We are out in force tonight. Me, Box-bandmates Charlie and Paul, Paul’s girlfriend Sue, plus Richard Kirk from the Cabs and his partner Lynn. We’re in the front-row, the semi-octagonal stage at our feet. Above us, hundreds of tiny lilly-lows - embedded in the ceiling - dim as Prime Time take to the stage.

For an experimental jazz newbie like me, the music of Ornette Coleman has been a welcoming port of entry. Firstly, he has a cool name. Would my curiosity be as aroused by Terry Coleman? Reg Coleman? Probably not. Secondly, Ornette looks the part.
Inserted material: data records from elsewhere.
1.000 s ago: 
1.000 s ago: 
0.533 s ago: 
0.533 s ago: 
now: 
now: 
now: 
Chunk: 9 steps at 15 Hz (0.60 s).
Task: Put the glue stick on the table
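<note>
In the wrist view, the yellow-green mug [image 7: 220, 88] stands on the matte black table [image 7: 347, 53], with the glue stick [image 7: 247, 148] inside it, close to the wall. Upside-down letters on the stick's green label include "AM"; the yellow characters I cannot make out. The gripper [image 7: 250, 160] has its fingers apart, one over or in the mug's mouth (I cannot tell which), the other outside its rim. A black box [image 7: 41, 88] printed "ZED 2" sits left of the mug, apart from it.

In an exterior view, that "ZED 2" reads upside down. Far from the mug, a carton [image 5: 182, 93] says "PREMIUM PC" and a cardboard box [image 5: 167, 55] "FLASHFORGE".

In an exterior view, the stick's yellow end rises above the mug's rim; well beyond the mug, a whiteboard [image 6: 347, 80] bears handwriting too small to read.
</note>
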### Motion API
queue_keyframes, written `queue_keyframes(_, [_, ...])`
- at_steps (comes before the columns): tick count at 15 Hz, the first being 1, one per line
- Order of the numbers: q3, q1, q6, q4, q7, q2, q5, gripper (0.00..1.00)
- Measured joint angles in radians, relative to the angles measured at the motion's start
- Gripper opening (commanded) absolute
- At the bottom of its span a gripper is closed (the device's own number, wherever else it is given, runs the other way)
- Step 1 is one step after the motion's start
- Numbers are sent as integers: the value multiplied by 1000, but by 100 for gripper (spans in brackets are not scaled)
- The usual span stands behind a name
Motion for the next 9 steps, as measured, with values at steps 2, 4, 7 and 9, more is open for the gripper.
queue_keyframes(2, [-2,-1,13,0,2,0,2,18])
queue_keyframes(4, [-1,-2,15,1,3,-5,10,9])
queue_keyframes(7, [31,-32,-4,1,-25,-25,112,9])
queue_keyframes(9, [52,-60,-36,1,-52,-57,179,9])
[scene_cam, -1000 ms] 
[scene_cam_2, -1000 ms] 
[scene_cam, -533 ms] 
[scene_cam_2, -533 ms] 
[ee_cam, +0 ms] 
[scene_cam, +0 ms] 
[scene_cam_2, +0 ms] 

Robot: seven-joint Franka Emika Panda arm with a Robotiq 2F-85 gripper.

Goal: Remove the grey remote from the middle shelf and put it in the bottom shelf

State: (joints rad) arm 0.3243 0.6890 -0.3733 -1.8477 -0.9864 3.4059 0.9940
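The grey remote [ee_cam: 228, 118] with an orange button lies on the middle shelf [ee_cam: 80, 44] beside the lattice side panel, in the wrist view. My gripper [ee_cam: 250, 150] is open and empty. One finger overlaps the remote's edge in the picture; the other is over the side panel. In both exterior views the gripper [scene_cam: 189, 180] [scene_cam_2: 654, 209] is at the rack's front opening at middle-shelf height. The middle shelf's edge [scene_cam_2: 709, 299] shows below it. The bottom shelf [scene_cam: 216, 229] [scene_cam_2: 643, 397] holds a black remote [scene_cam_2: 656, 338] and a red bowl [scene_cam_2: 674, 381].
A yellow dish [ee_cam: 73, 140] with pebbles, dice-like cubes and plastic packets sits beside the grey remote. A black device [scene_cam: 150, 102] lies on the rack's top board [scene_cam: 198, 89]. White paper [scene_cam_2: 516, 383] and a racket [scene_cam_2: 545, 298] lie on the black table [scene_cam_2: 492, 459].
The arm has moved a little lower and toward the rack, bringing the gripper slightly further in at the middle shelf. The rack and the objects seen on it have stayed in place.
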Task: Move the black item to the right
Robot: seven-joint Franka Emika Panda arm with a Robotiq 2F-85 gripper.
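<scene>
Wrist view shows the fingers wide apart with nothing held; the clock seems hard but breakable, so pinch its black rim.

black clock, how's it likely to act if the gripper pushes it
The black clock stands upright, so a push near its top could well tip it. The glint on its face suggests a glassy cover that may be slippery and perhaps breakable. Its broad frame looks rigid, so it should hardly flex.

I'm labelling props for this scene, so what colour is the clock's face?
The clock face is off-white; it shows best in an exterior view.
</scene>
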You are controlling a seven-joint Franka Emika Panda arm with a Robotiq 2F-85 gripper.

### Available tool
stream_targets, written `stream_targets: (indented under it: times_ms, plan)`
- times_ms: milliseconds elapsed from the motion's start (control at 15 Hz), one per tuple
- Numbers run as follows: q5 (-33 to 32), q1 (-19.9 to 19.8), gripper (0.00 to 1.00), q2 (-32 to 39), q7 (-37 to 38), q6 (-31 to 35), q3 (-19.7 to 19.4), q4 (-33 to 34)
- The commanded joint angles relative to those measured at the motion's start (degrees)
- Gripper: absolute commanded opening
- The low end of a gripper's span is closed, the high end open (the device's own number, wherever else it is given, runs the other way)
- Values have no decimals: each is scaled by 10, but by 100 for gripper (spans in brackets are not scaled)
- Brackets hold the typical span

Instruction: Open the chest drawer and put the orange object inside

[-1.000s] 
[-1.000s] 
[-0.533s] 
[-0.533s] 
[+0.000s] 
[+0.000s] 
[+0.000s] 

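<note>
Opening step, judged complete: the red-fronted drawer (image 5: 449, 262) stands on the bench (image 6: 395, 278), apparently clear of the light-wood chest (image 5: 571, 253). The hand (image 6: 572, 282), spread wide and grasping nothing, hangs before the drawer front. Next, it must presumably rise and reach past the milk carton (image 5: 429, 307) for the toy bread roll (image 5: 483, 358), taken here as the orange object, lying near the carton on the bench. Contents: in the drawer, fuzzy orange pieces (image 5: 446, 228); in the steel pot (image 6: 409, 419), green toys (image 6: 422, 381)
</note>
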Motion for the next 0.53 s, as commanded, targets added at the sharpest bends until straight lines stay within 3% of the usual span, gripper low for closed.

He is the distinctive “man with the plastic horn”, a reference to the cream-coloured, acrylic plastic Grafton alto-sax he was pictured with in the early sixties.

Lastly, just look at the album titles: ‘The Shape Of Jazz To Come’, ‘This Is Our Music’, ‘Free Jazz’. These are more than just records, these are manifestos. 33rpm rallying cries I feel I can lend my voice to.

Charlie Collins, 1981. Photograph by Richard Barone.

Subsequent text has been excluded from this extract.